**WHAT YOU HAVE TO DO**
Please reproduce exactly, and only, the lines from the one with "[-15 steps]" through the last line of the listing below, both ends included, leaving out the pictures.

**DATA EXCERPT**
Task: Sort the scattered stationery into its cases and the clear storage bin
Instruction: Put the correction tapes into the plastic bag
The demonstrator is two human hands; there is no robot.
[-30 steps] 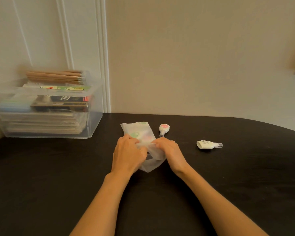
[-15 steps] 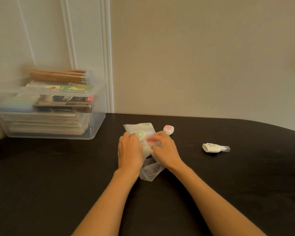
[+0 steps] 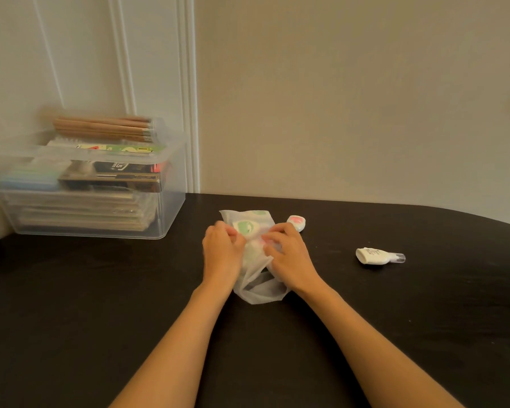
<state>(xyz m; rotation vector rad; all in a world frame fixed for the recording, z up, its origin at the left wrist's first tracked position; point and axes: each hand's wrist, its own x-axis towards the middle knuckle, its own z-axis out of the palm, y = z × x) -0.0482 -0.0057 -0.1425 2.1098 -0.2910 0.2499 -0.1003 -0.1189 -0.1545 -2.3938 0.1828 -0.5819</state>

**ANSWER TO THE EXERCISE**
[-15 steps] 
[+0 steps] 
<state>(xyz m; rotation vector rad; all in a world frame fixed for the recording, z up, its origin at the left wrist's first tracked position; point and axes: each hand's wrist, its own x-axis towards the middle knuckle, its own z-axis out of the palm, y = z × x) -0.0482 -0.0057 -0.1425 2.1098 -0.2910 0.2499 -0.1003 -0.1189 -0.1545 -2.3938 0.1828 -0.5819</state>

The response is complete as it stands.